Астрова играет Дмитрий Назаров, только в этом сезоне пришедший во МХАТ. Обаятельный великан Назаров прежде норовил эдак встать по-мужски, ноги расставить, руками размахнуть — а тут оказался застенчив, и видно, что огромность ему какая-то лишняя. Задумчивый такой земский врач. Уберегая героя от лишнего пафоса, режиссер придумал ему замечательный кунштюк.
Когда Астров собирается рассказать Соне о том, что в человеке все должно быть прекрасно, и о вреде праздности (чего, разумеется, отечественные зрители без тошноты слышать не могут), он, закрывая окно, успевает произнести только: «в человеке все...». А потом – окно уже закрыто, мы слышим только музыку и видим, как он за стеклом шевелит губами.
Астров все время называет себя чудаком, а в чем чудачество человека, которого обычно играют герои-любовники, редко бывает понятно. Вот тут – понятно. Он бросается в любовь к Елене с такой обезоруживающей надеждой, будто и не знает, что она замужем. В этом нет цинизма – только наивная мальчишеская порывистость. Он смешной – это я с восхищением говорю.
В этом смысле Соня, которую играет Ирина Пегова (приглашенная из «Мастерской Фоменко» бывшая однокурсница Карбаускиса) – тоже очень смешная. Непосредственная до резкости, свежая, деятельная. Хлопочет, блестит глазами, ходит большими шагами, перекинув через плечи длиннющие толстые косы. Вот она села на крыльцо с вязаньем и рассказывает Елене об астровской теории лесов – тарахтит, захлебываясь, как ребенок, от восторга даже раскачивается, будто помогая себе всем телом. Она наивно хвастает равнодушной Елене достоинствами обожаемого Астрова, а тот, сидя рядом, хоть весь изнылся от смущения, из деликатности не решается девочку прервать.
В сущности, хороши все: и то важный, как номенклатурный работник, то капризный, как пенсионер, Табаков (все-таки подпускающий иногда благодарной публике интонаций кота Матроскина). И Войницкий — Борис Плотников — тоже хорош. Вот уж противоположность своему другу Астрову — классический кухонный интеллигент, едкий и язвительный. И хлопотливая старая нянька Марина (Наталья Журавлева), и нелепый приживал Телегин (Сергей Беляев), и гротескная надменная старуха Войницкая (Ольга Барнет).
Вот разве что Марина Зудина, играющая прекрасную Елену Андреевну, не много добавляет спектаклю, кроме собственной красоты и очень идущих ей платьев.

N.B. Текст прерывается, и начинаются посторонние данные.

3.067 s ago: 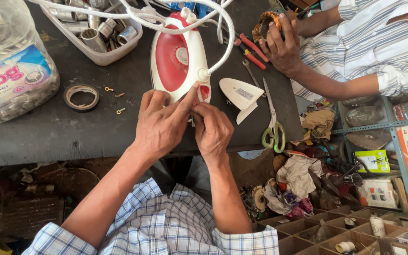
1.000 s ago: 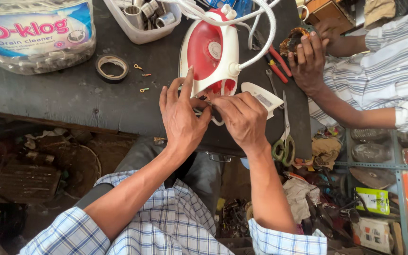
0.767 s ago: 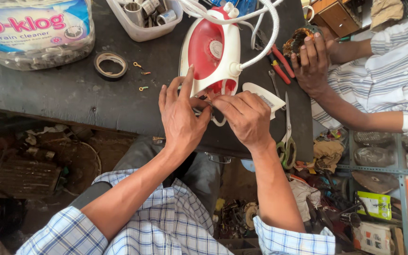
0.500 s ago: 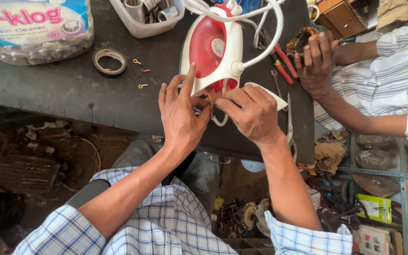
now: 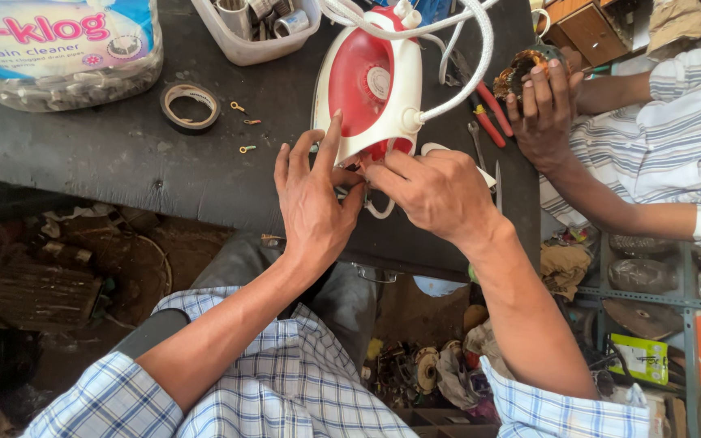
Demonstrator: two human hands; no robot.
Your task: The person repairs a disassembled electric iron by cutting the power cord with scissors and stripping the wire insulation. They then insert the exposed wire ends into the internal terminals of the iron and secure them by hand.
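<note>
A dark workbench (image 5: 91,154) fills the upper view. At eleven o'clock lies a clear plastic bag with a pink and blue label (image 5: 50,45); a roll of black tape (image 5: 190,105) sits just right of it, with small brass terminals (image 5: 243,123) beside. At twelve o'clock stands a white tray of metal parts (image 5: 257,28). Red-handled pliers (image 5: 490,109) lie at one o'clock, near a co-worker's hand (image 5: 544,109) in a striped sleeve (image 5: 683,138)

Person wearing a blue-and-white checked shirt (image 5: 285,381), sleeves rolled above the elbows, forearms bare, dark grey trousers (image 5: 245,264); no rings or watch on either hand.
</note>
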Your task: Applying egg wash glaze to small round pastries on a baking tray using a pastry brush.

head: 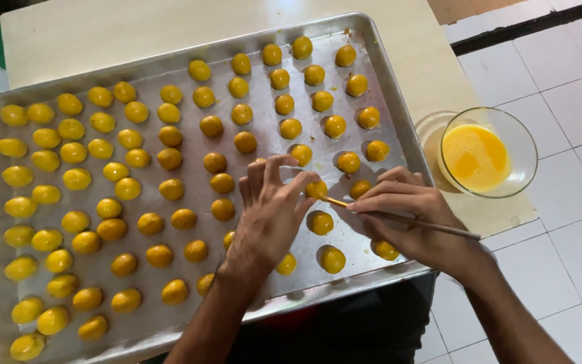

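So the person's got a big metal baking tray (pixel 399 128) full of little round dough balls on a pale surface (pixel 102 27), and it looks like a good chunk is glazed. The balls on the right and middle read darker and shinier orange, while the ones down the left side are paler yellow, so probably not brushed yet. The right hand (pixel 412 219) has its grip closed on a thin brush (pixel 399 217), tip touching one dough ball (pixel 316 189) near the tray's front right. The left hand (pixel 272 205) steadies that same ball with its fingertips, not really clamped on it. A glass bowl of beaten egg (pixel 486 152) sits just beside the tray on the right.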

Бог знает, имел ли в виду режиссер, что мечта всех местных мужчин будет столь пошлым созданием — пустым, фальшивым и жеманным. Что с поклонниками она будет манерна и кокетлива, будто вопрос об измене для нее давно решен и она только примеряется, с кого начать, а с падчерицей станет вести себя, как вульгарная старшая подружка, сплетница-советница, которая выведывает секреты, чтобы потом ими «торговать». Впрочем, наверное, бывает и такое.
В финале работники навешивают на окна зимние ставни, и вечером дом, который оставили Серебряков с Еленой, выглядит заколоченным и огромным. Только один ставень открыт, в глубине комнаты виден свет, там плачет совсем раскисший дядя Ваня, а Соня, сидя на подоконнике, рассказывает свой знаменитый последний монолог про небо в алмазах мечтательно и звонко. И в этом не надежда на загробное воздаяние, а детская вера в будущую радость, которой не миновать.